Surtout, cette hausse est pour le moins à relativiser puisque, dans l’UE, un électeur sur deux (49,1%, contre 57,4% en 2014) a continué de boycotter les urnes. Et ce, malgré les campagnes de dramatisation littéralement sans précédent, multiples et dispendieuses. En France, Cfdt et Medef s’associèrent pour l’occasion. Des directions de grandes multinationales se sont adressées à leurs salariés, ce prosélytisme étant encore plus massif outre-Rhin. Et jusqu’aux archevêques français, allemands et du Benelux exhortant, dans un texte solennel, leurs ouailles à aller voter…

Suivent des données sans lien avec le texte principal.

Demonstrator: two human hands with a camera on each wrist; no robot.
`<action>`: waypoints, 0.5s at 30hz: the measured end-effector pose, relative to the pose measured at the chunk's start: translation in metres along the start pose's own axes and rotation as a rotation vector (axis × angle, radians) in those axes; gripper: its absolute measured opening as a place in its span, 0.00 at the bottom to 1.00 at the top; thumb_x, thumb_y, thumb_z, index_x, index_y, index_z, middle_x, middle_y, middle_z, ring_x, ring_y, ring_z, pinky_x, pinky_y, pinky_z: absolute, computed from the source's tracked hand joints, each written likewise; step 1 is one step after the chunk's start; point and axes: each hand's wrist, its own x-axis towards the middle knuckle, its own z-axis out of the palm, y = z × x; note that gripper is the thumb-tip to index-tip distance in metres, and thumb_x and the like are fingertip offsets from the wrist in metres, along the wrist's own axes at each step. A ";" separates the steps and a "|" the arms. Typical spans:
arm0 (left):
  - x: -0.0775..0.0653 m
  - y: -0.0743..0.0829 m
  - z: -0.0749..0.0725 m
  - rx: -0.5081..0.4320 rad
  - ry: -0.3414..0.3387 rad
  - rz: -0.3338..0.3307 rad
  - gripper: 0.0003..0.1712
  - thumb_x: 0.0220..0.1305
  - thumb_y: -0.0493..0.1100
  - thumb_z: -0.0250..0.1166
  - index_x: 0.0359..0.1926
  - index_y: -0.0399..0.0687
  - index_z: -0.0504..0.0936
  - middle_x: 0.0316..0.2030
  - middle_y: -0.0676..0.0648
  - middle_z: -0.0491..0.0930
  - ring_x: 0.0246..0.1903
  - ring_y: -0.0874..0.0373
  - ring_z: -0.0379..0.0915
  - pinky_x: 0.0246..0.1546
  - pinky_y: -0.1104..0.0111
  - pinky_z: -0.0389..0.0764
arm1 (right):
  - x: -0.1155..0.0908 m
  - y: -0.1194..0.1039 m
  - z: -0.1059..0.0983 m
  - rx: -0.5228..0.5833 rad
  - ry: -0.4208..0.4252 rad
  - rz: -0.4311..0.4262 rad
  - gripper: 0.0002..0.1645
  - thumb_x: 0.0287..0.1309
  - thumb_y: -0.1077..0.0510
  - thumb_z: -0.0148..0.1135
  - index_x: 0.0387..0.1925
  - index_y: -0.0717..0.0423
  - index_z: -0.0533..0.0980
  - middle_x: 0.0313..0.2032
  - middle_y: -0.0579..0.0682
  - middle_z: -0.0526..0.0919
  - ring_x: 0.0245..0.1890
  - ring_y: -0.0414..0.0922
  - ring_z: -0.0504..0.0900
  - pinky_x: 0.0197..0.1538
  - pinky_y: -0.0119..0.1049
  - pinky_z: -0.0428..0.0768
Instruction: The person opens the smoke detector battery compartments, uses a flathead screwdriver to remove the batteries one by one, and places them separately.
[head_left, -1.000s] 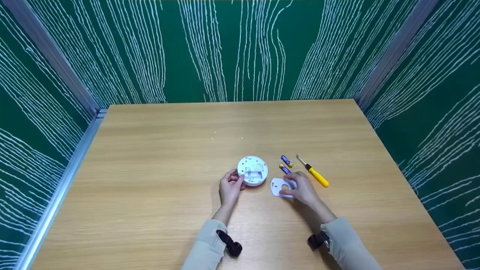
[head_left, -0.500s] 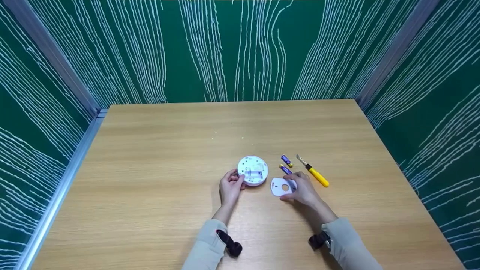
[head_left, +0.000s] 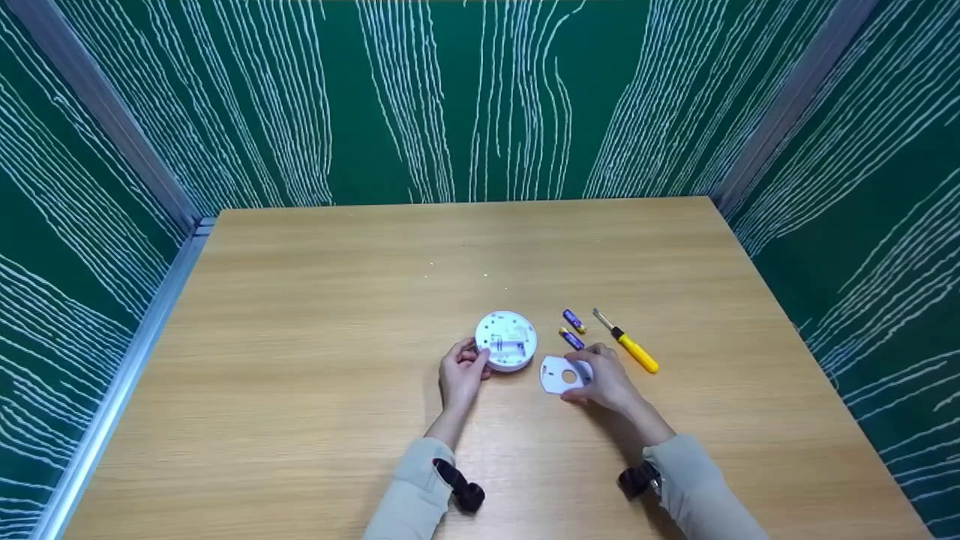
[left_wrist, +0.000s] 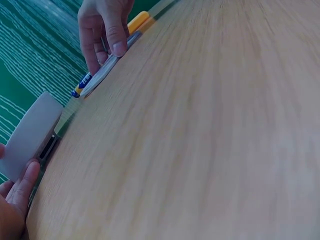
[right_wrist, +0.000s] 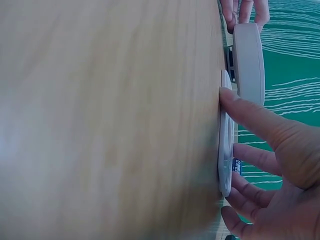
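My left hand point(head_left: 460, 376) grips the left edge of a round white plastic device point(head_left: 505, 342), thumb on the rim and fingers at its side and below. The device's upturned face has a bare battery slot. To its right, a thin white plate point(head_left: 556, 373) with a round hole and curved ends lies flat at the table surface. My right hand point(head_left: 609, 381) holds the plate by its edges, thumb point(right_wrist: 245, 111) on one side and fingers on the other. That hand hides the plate's right end in the head view.
Two blue-and-yellow batteries, one farther back point(head_left: 574, 321) and one nearer point(head_left: 571, 338), lie just beyond the plate. A yellow-handled screwdriver point(head_left: 634, 352) lies to their right. Tiny white bits dot the wooden table point(head_left: 300, 360). Green walls point(head_left: 375, 97) enclose the back and sides.
My right thumb has moved off the plate's hole to its near edge, and the plate has shifted very slightly left. The left hand and the round device have stayed in place.
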 end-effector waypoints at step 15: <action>-0.001 0.003 0.000 0.018 0.009 -0.011 0.19 0.51 0.32 0.63 0.47 0.32 0.74 0.21 0.48 0.72 0.16 0.60 0.73 0.18 0.69 0.81 | 0.000 -0.005 -0.001 -0.041 -0.048 0.029 0.36 0.29 0.53 0.76 0.46 0.61 0.76 0.47 0.59 0.68 0.45 0.53 0.66 0.52 0.48 0.69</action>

l’électorat vert est sociologiquement typé : très fort parmi les classes urbaines et aisées, réduit dans le monde ouvrier et parmi les classes populaires

La deuxième « fake news » vise à accréditer l’image d’une « vague verte » qui aurait balayé l’Union européenne. L’examen des chiffres devrait faire revenir à plus de mesure : les partis écologistes ne progressent que dans sept pays sur vingt-huit, stagnent, voire régressent dans plusieurs autres (dont la Suède, emblématique patrie de l’égérie du climat), et sont même inexistants ou marginaux dans une majorité d’entre eux. La progression du pourcentage écolo en France (loin cependant de son niveau de 2009) et plus encore en Allemagne accroît mécaniquement le score vert global puisque ces deux pays sont les plus peuplés de l’union.

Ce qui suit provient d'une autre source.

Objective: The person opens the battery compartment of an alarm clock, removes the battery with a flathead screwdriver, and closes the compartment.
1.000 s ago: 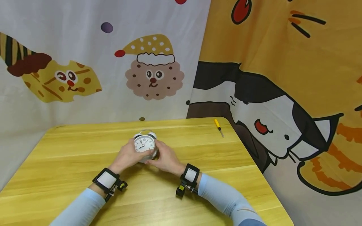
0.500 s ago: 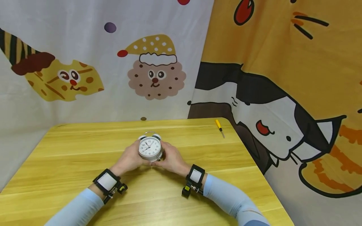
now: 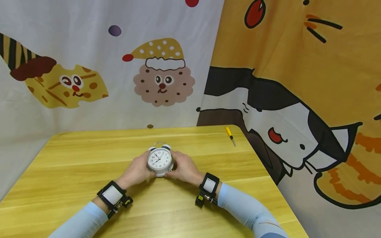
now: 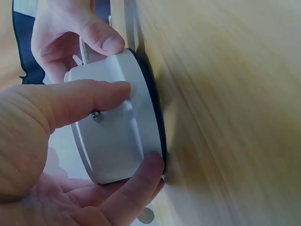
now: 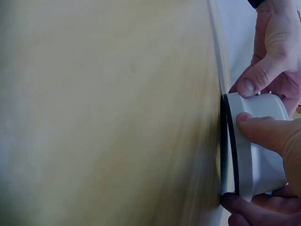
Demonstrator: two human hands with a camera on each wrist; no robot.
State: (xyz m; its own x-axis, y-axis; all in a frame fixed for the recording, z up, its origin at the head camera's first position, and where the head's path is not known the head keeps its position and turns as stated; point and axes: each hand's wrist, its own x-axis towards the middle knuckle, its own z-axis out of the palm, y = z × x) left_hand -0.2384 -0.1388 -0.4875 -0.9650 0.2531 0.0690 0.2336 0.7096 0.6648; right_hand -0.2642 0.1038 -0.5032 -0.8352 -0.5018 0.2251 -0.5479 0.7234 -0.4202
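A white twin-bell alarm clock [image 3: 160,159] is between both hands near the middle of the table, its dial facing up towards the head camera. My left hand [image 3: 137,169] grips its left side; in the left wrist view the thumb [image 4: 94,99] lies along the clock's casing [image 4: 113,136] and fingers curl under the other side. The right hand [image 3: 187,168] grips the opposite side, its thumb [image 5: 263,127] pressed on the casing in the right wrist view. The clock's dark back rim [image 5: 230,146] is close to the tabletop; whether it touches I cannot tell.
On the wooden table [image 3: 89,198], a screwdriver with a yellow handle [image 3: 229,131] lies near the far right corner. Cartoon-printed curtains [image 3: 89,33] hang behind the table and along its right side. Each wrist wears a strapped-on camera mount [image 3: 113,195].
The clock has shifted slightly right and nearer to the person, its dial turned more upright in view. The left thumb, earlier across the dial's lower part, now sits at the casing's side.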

On notera qu’en France en particulier (mais cela vaut aussi outre-Rhin), l’électorat vert est sociologiquement typé : très fort parmi les classes urbaines et aisées, réduit dans le monde ouvrier et parmi les classes populaires. Politiquement, les cartes électorales montrent une proximité entre les votants écolos et ceux favorables à Emmanuel Macron. Du reste, la grande porosité entre ces deux mouvances s’est traduite au dernier moment par une fuite de la seconde vers la première.

Enfin, la troisième antienne répétée depuis le 26 mai au soir est que les partis « populistes » ou d’« extrême droite » ont été « contenus ». Outre que lesdites forces sont pour le moins hétérogènes, l’affirmation semble plus relever de la pensée magique, qui plus est sur le thème « c’est moins mal que si ça avait été pire ».

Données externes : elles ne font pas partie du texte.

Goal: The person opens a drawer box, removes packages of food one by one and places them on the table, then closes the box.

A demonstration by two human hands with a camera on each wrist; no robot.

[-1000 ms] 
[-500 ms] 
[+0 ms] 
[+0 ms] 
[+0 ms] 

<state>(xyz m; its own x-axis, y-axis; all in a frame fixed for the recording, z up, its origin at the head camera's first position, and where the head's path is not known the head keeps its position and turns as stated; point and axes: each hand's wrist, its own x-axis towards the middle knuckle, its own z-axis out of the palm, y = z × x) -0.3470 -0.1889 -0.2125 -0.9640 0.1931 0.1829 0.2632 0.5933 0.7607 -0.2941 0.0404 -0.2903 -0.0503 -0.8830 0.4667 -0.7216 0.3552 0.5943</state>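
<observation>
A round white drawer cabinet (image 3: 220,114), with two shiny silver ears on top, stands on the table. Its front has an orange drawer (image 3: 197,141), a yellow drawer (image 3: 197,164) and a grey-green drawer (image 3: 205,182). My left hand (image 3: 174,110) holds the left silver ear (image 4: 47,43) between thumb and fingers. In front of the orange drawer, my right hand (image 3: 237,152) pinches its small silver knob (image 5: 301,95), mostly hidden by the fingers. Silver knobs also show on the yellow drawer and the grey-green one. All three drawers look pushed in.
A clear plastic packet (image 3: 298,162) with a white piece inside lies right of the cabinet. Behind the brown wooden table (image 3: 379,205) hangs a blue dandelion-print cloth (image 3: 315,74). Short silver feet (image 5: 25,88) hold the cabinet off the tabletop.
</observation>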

trois hommes sortent objectivement grands vainqueurs du scrutin : Nigel Farage, Matteo Salvini, et Viktor Orban

La réalité est que trois hommes sortent objectivement grands vainqueurs du scrutin : le chef du Parti du Brexit, Nigel Farage, qui réussit un spectaculaire retour ; le vice-premier ministre italien Matteo Salvini (Ligue) qui rassemble plus du tiers des votants (17% en 2018) ; et le premier ministre hongrois Viktor Orban qui attire 52% de ses compatriotes, dix ans après son arrivée au pouvoir. Quelles que soient leurs arrière-pensées, ces trois là incarnent un rejet affiché de Bruxelles, qui le leur rend bien.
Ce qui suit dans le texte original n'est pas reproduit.